The New York law, which applies to group health care plans nationwide, already is the target of two suits that say the law violates an Employee Retirement Income Security Act provision that pre-empts state laws and regulations that relate to employee benefit plans.

But Richard Pellegrini, director of the New York Department of Health in Albany, thinks the law will pass court muster because it is no different from an earlier New York surcharge law that the U.S. Supreme Court ruled ERISA did not pre-empt.

"The state believes it has a strong case," Mr. Pellegrini said in Washington last month at a conference sponsored by the Self-Insurance Institute of America.

"We believe (the 1996 law) is no different than Travelers," Mr. Pellegrini said, referring to the 1995 Supreme Court decision rejecting a challenge-on ERISA pre-emption grounds-to the earlier New York law that imposed a 13% surcharge on hospital rates but exempted Blue Cross & Blue Shield plans from the surcharge.

The new law, which went into effect Jan. 1, dismantled the old system under which the state set hospital rates. Employers and insurers are free to negotiate rates directly with hospitals.

In place of the prior 13% surcharge is a new system of surcharges and fees.

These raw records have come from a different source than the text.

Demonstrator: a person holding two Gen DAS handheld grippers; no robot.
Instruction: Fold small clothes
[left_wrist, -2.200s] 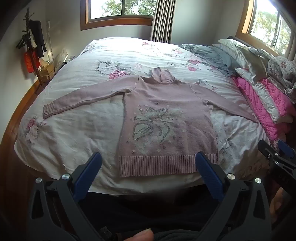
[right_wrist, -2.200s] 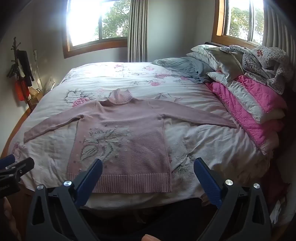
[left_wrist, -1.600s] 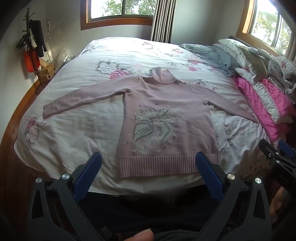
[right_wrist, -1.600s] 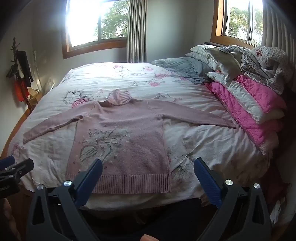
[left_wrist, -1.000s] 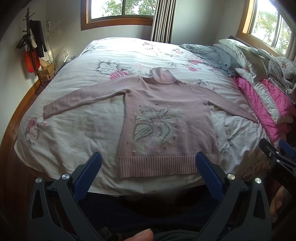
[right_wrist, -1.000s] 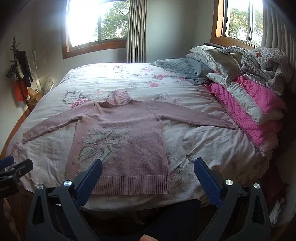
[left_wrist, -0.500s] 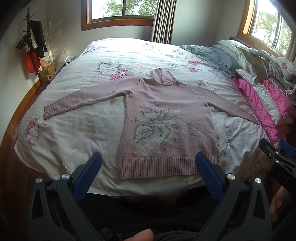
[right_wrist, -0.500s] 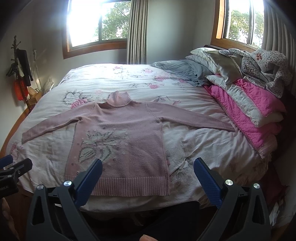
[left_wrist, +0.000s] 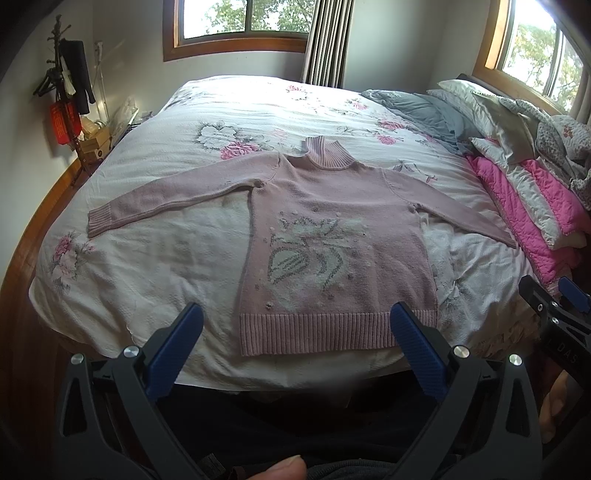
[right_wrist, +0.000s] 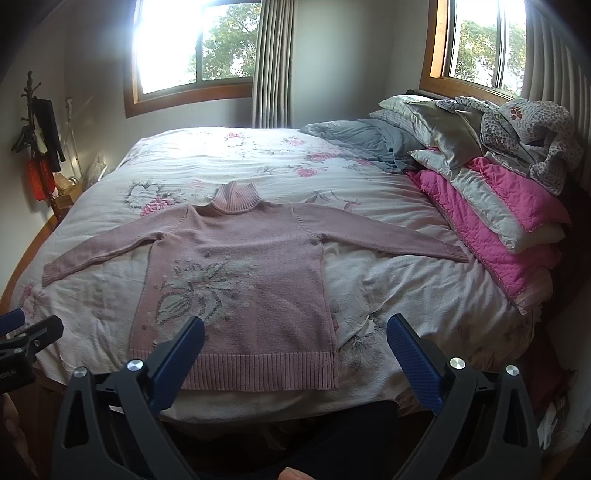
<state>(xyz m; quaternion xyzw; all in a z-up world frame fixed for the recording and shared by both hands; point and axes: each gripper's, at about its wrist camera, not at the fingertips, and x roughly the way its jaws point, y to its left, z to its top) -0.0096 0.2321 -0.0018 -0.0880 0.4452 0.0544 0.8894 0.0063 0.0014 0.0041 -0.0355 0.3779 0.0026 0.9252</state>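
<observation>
Pink sweater (left_wrist: 334, 236) lies flat, front up, on the floral bedspread (left_wrist: 155, 258) of the bed. Both sleeves spread out sideways; ribbed turtleneck collar points away from the cameras, ribbed hem lies nearest, close to the bed's near edge. A pale knitted motif sits on the chest, between collar and hem.

Left gripper (left_wrist: 295, 343): held level at the foot of the bed, short of the sweater's hem, pointing along the sweater toward the collar. Jaws spread wide, nothing between them. Blue finger pads (left_wrist: 173, 349) frame the hem from either side in the left wrist view; not touching cloth. A fingertip of the person shows at the bottom edge.

Right gripper (right_wrist: 295, 350): same pose, level, just beside the left one, off the sweater's right hem corner. Jaws wide apart, empty. Its left pad overlaps the hem in the view only; contact cannot be told. Each gripper shows at the margin of the other's view.

To the right of the sweater: pink quilt (right_wrist: 491, 221) stacked with pillows (right_wrist: 436, 122) and a grey blanket (right_wrist: 362, 142). Beyond the collar: window with curtain (right_wrist: 271, 62). Left of the sweater, past the bed: coat stand (left_wrist: 66, 85) against the wall.
</observation>
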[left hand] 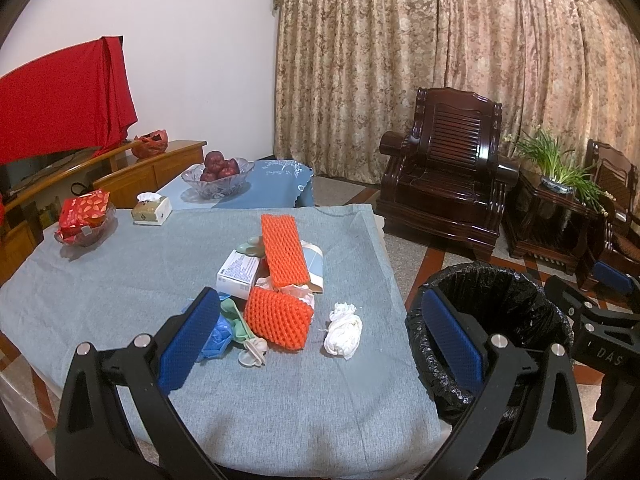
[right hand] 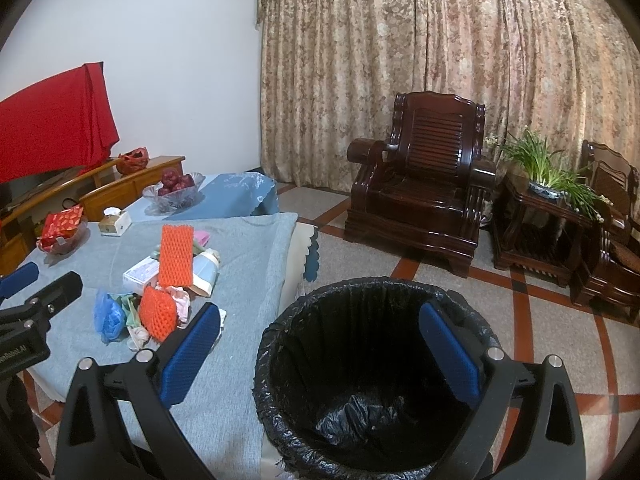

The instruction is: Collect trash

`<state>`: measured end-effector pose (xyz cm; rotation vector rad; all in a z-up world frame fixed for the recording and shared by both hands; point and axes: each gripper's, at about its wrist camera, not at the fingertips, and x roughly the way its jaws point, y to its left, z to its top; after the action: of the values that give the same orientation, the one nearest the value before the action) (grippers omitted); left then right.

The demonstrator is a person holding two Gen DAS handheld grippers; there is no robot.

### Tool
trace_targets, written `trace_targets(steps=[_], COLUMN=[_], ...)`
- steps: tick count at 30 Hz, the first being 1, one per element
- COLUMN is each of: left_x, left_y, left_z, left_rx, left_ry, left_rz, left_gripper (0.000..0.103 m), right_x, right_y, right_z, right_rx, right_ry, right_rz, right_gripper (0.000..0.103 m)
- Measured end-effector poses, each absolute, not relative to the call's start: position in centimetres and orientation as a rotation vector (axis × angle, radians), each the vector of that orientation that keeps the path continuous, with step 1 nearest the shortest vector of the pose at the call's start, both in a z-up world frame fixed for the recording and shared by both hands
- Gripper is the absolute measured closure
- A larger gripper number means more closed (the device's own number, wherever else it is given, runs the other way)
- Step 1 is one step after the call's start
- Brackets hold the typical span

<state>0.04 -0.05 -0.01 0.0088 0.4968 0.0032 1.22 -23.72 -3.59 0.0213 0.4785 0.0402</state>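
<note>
A heap of trash lies on the grey-clothed table (left hand: 120,280): two orange foam nets (left hand: 278,312) (right hand: 176,256), a white box (left hand: 238,274), a crumpled white tissue (left hand: 343,330), a blue plastic wad (left hand: 218,338) (right hand: 108,316) and green scraps. A bin lined with a black bag (left hand: 496,300) (right hand: 360,360) stands on the floor at the table's right edge. My left gripper (left hand: 320,340) hovers open above the table's near side, with the tissue between its fingers' lines and nothing held. My right gripper (right hand: 320,352) is open over the bin's mouth, empty.
At the table's far side sit a tissue box (left hand: 152,210), a red packet in a glass dish (left hand: 84,216) and a bowl of apples (left hand: 218,176). A dark wooden armchair (left hand: 444,172), a side table with a plant (left hand: 556,176) and curtains stand beyond.
</note>
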Motion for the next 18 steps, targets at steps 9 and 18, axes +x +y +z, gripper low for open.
trace_targets(steps=[9, 18], left_x=[0.2, 1.2], left_y=[0.0, 1.8], left_z=[-0.4, -1.6], left_rx=[0.007, -0.003], left_ry=[0.499, 0.507], left_rz=[0.004, 0.026], left_gripper=[0.005, 0.005], right_x=[2.0, 3.7], right_y=[-23.8, -22.1], right_z=[-4.0, -3.1], right_rx=[0.016, 0.020], right_ry=[0.495, 0.509], right_rz=[0.047, 0.078], right_gripper=[0.006, 0.006])
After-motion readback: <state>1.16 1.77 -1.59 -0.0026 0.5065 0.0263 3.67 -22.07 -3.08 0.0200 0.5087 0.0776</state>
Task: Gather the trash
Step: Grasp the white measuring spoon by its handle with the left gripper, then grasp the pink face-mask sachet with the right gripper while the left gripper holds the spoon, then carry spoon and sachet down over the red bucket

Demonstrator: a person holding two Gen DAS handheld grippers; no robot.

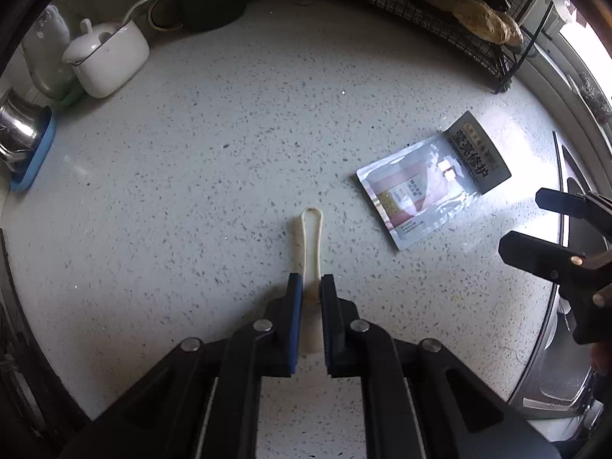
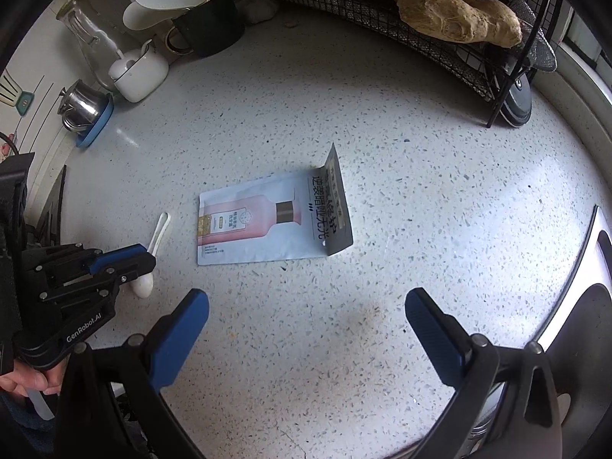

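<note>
A white plastic spoon [image 1: 310, 244] lies on the speckled countertop [image 1: 214, 176]. My left gripper [image 1: 310, 287] is shut on the spoon's middle, low against the counter. In the right wrist view the spoon [image 2: 158, 235] and left gripper [image 2: 143, 262] show at the left. An empty foil sachet [image 1: 432, 183] printed with a pink bottle lies flat to the right of the spoon, its torn top flap curled up; it also shows in the right wrist view [image 2: 267, 222]. My right gripper [image 2: 306, 321] is open and empty, short of the sachet, and shows at the right of the left wrist view [image 1: 531, 218].
At the back left stand a white lidded jar [image 2: 139, 70], a steel pot on a blue coaster [image 2: 86, 109], a glass bottle [image 2: 88, 34] and a black utensil holder [image 2: 208, 26]. A black wire rack [image 2: 440, 23] holds ginger root at the back right. A steel sink [image 1: 566, 344] lies at the right.
</note>
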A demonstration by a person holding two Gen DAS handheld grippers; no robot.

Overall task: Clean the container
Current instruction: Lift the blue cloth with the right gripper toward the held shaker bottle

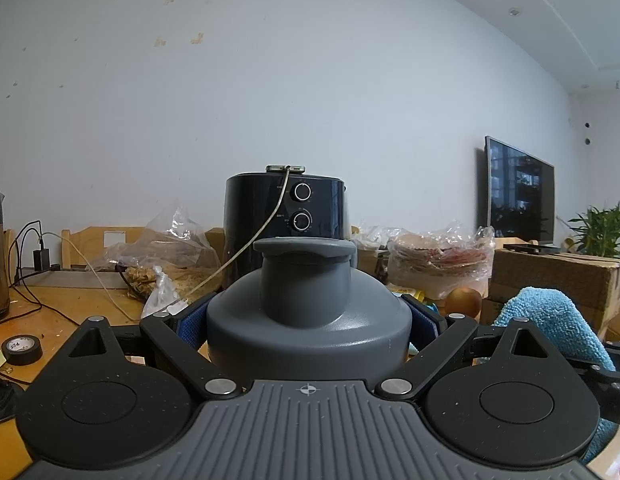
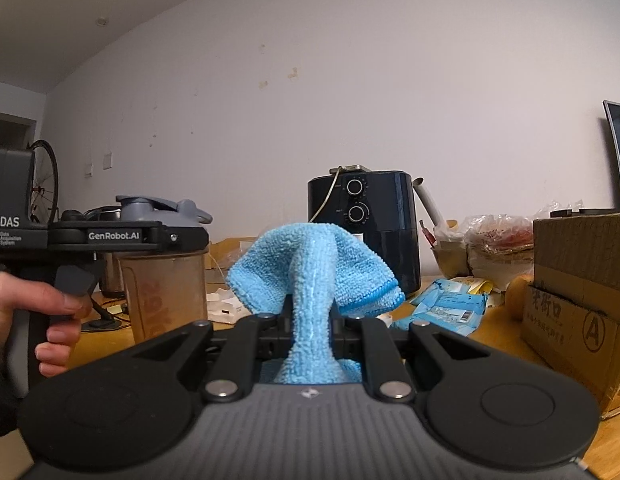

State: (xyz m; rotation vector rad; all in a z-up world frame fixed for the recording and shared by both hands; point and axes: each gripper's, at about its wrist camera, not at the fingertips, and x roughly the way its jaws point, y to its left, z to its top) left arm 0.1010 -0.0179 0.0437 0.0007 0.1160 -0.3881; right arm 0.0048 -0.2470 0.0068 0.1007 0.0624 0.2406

The basic surcharge is 8.18% for those plans that agree to directly pay the surcharge to a state health care pool administrator; employers with workers living in New York are liable for an additional assessment, with the amounts varying by where in New York their employees live.

Employers that missed a Dec. 2 deadline to elect to pay the surcharges directly to the pool administrator have been liable since Jan. 1 for surcharges that can be as much as 57.27% of hospital and laboratory bills their employees incur in New York.

Employers that missed the deadline and wanted to qualify for the lower surcharge rates had until March 3 to file the necessary application agreeing to pay the lower surcharges directly to the pool administrator. The next filing deadline is June 2 and would apply for bills incurred on or after July 1.

About 30,000 employers, insurers and other health care payers have filed applications to pay surcharges directly to the pool administrator, Mr. Pellegrini said. About 19,000 of those applications have been validated with the names of those payers now listed on the Department of Health's World Wide Web site.

Mr. Pellegrini said the state has tried to be "magnanimous" in dealing with employers and insurers in trying to correct mistakes on applications so their plans can qualify for the Jan. 1 deadline for the lower surcharge.